Against the background of the timeless beauty of the bishop’s palace in Wells, two young women sat on the grass, chatting and laughing together; they possessed a beauty to match their surroundings, a natural grace and confidence that could not be acquired. Whose heart might be broken by these Sixth formers from the local school? Perhaps there were already young men for whom either or both of the young women meant memories of lost happiness.
Being three times the age of the young women, the potential to recall appropriate song lyrics was extensive. For most of their male contemporaries, there would never have been any prospect of such beauty breaking their hearts, but for those fortunate enough to have had their hearts broken, maybe Hot Chocolate’s song “It started with a kiss” captures a sense of the angst of those times:
And then when you were sixteen
And I had just turned seventeen
I couldn’t hold on to your love
I couldn’t hold on to my dreams
Perhaps Errol Brown’s lyrics do not have the desolation of Janis Ian’s “At Seventeen”, but they are intense enough. In the song, the loss of a love that has been present from childhood years has remained significant in adult life.
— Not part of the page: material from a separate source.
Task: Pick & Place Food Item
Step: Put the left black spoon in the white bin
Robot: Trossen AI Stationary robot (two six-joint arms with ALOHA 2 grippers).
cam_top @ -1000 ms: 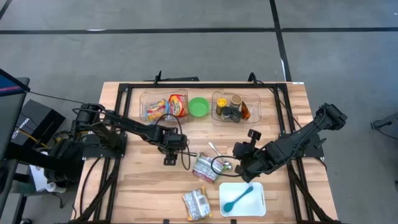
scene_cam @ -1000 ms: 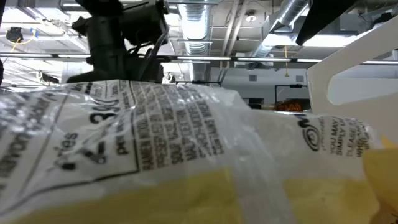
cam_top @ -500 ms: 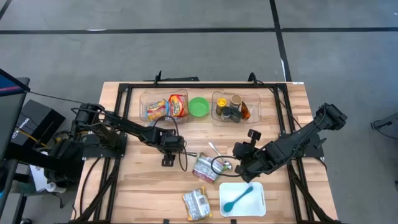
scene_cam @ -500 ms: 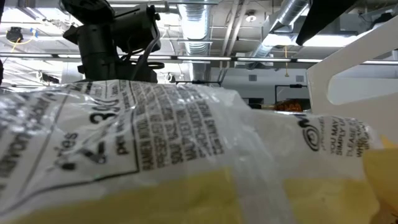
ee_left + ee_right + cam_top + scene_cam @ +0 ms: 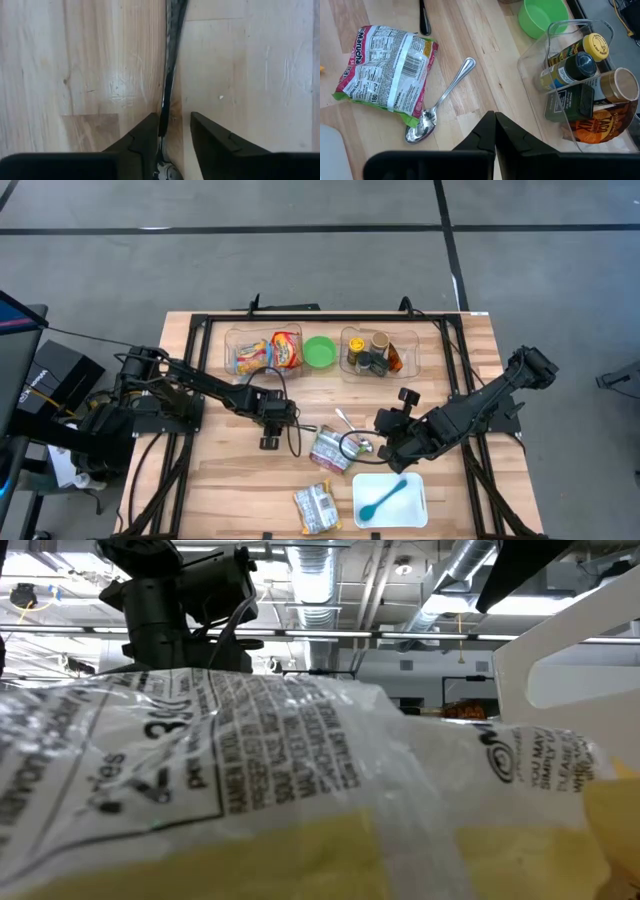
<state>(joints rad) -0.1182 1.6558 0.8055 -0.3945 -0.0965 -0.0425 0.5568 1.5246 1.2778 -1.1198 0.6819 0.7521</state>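
Since a second ago your left pincer (image 5: 268, 442) has slid left, fingers narrowly apart astride a black cable (image 5: 169, 65) on the tabletop (image 5: 215, 480). Your right pincer (image 5: 383, 448) sits closed beside the spoon (image 5: 437, 103); next to it, the ramen packet (image 5: 387, 71) reads "Maruchan".

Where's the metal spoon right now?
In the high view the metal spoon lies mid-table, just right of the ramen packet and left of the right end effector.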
Perhaps there have been academic studies. Perhaps there are learned theses on why relationships in those teenage years acquire such an intensity. It is not as though anyone expects most of them to last more than a few months, if even that. It is not as though either party is in a position to make any binding commitment. It is not as though countless millions of people haven’t been through similar experiences, and haven’t failed to survived them. Perhaps it is about establishing self-identity; perhaps heartbreak is some rite of passage to an adult wisdom.
Whatever their function, the deep emotions of those teenage years feed the music industry with a regular supply of customers susceptible to being reminded of past pains and hurts.
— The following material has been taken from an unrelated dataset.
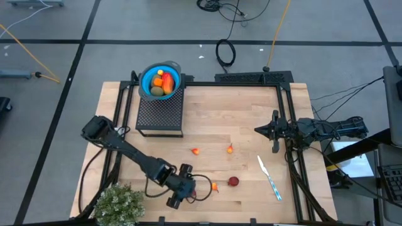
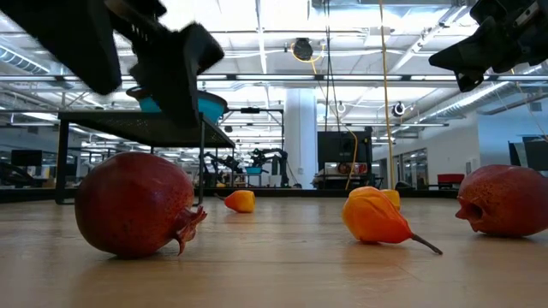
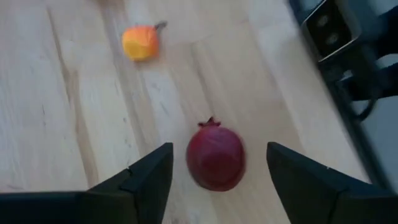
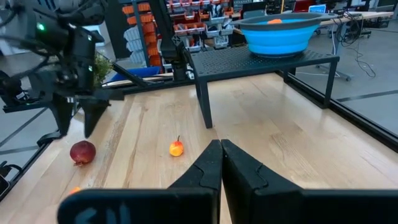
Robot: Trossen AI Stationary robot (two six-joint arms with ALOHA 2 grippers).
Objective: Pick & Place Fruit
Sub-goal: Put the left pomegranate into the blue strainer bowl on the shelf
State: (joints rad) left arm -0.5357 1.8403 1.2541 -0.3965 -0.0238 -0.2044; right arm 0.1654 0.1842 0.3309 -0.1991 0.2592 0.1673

Listening to Adele’s “Someone Like You” on Spotify, there is a sense that it stands in the same tradition of lamenting lost love as had ‘It started with a kiss’ three decades previously. It is as though we almost need to recall pasts that cannot be changed, that memories of pain are part of what we are. Perhaps the young women will have their own songs of heartbreak that they will play in forty years’ time.
Sometimes, it is much less troublesome to listen to classical music.